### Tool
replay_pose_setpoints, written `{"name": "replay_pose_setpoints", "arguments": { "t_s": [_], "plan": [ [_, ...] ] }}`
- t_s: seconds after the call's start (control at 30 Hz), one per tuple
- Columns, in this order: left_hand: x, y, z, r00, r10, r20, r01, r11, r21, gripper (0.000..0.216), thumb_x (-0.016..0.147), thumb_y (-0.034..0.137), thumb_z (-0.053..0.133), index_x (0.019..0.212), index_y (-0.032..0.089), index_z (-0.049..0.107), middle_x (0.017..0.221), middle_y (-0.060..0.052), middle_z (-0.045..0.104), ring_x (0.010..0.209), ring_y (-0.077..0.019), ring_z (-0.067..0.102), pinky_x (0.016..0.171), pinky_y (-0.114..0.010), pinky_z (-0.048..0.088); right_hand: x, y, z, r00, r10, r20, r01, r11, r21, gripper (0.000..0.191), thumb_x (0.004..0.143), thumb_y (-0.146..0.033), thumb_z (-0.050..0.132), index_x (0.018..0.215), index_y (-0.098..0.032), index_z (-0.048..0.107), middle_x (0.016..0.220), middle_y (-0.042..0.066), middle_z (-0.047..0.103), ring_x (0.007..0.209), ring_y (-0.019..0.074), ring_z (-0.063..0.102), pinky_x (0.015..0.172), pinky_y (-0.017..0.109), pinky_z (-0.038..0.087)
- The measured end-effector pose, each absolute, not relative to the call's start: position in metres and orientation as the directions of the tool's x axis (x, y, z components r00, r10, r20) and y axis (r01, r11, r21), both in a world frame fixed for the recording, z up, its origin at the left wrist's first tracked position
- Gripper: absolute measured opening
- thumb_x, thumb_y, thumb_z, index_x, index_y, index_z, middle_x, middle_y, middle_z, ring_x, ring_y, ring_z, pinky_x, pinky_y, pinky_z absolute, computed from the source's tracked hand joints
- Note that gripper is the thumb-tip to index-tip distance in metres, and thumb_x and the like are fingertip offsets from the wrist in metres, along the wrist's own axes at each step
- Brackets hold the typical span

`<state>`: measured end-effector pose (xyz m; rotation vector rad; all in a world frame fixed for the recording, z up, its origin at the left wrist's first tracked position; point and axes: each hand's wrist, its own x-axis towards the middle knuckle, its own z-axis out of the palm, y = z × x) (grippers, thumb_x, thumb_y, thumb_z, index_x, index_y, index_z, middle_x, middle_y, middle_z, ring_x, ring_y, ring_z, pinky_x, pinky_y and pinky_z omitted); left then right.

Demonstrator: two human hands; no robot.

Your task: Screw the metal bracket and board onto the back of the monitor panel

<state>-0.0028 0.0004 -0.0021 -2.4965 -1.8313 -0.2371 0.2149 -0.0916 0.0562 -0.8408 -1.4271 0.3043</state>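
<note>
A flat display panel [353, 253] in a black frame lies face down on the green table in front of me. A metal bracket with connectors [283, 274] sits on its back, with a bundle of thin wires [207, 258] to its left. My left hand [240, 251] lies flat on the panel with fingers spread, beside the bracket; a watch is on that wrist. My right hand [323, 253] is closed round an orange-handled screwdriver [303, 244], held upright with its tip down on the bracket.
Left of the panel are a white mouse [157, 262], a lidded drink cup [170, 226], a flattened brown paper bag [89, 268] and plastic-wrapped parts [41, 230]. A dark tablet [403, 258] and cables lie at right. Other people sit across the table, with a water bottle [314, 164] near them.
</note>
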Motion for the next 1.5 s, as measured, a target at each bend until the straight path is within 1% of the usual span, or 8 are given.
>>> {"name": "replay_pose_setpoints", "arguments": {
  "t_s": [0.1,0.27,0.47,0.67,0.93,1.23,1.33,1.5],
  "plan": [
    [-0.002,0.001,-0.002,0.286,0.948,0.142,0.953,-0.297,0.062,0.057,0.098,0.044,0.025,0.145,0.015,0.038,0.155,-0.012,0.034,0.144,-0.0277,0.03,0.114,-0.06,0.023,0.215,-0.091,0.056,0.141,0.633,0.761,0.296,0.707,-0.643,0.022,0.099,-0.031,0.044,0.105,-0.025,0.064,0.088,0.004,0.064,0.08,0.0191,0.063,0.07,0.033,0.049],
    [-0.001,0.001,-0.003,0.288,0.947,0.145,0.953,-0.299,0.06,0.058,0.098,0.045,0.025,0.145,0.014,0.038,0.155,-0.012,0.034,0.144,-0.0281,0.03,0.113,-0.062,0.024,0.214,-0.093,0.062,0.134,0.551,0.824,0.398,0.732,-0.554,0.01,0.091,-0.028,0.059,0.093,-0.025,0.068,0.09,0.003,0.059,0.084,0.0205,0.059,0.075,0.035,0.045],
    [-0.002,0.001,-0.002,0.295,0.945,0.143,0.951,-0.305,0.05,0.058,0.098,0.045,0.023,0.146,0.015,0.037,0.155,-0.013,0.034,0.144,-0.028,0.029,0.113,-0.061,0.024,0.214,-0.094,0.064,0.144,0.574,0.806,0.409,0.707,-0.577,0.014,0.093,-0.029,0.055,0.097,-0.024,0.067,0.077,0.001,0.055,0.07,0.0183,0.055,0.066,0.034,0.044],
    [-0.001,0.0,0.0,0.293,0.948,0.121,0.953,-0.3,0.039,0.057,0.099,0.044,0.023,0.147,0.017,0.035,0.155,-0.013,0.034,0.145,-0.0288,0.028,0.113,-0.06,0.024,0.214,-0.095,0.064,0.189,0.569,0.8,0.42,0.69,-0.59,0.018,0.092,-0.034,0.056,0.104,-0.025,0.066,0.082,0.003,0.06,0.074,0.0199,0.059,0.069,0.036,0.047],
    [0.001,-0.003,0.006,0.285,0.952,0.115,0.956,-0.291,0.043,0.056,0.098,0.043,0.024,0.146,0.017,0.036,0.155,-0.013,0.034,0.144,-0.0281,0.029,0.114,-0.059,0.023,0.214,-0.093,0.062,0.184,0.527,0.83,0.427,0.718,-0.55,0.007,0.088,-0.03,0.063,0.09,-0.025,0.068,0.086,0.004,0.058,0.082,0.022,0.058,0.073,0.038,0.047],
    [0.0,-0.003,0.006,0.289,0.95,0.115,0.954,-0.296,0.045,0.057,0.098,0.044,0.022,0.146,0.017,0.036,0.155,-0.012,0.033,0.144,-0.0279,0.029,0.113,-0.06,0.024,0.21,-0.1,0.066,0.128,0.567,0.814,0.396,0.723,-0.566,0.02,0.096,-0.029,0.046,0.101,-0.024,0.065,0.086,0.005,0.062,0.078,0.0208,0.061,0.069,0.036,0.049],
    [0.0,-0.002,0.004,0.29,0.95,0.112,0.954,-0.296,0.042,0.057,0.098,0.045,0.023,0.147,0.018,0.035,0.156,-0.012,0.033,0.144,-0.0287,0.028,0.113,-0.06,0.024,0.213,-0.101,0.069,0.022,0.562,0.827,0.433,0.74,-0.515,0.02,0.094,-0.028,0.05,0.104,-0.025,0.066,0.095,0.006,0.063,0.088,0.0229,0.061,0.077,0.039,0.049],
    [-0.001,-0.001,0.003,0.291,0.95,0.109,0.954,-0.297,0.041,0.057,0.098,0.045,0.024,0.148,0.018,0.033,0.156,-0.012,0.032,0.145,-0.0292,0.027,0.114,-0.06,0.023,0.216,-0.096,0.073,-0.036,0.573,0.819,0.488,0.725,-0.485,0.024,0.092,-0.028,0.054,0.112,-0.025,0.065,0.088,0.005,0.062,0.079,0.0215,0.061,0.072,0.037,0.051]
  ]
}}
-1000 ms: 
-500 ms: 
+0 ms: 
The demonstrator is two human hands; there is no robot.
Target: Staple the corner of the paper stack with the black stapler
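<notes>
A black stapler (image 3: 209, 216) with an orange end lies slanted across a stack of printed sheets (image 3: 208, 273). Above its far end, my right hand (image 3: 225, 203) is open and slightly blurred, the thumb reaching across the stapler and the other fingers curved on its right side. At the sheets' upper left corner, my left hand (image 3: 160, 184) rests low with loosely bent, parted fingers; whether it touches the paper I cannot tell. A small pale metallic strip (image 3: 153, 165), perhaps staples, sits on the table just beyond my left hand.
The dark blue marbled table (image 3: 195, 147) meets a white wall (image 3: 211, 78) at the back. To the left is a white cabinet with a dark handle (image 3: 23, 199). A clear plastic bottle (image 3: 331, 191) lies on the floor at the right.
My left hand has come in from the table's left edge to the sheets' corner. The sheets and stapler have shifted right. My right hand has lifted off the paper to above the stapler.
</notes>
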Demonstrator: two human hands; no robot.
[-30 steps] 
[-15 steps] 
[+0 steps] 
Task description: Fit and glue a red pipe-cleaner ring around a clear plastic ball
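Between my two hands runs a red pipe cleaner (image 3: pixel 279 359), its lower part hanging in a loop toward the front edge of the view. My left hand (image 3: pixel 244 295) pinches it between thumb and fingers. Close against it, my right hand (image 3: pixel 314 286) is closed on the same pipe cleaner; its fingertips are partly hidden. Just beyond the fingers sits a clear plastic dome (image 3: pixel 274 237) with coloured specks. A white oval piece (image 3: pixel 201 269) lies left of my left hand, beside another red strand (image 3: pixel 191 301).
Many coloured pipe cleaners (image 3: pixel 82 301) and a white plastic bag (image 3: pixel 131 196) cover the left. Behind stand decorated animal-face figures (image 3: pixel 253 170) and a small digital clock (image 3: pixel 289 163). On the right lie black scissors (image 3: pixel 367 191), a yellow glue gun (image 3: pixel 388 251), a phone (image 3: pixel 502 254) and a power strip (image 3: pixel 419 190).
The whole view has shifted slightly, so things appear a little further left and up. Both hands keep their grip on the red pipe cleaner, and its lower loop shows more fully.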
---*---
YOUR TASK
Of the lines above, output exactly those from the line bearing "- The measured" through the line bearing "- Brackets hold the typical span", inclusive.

RESPONSE BELOW
- The measured end-effector pose, each absolute, not relative to the call's start: position in metres and orientation as the directions of the tool's x axis (x, y, z components r00, r10, r20) and y axis (r01, r11, r21), both in a world frame fixed for the recording, z up, its origin at the left wrist's first tracked position
- Gripper: absolute measured opening
- thumb_x, thumb_y, thumb_z, index_x, index_y, index_z, middle_x, middle_y, middle_z, ring_x, ring_y, ring_z, pinky_x, pinky_y, pinky_z absolute, computed from the source's tracked hand joints
- Note that gripper is the thumb-tip to index-tip distance in metres, and thumb_x and the like are fingertip offsets from the wrist in metres, along the wrist's own axes at each step
- Brackets hold the typical span

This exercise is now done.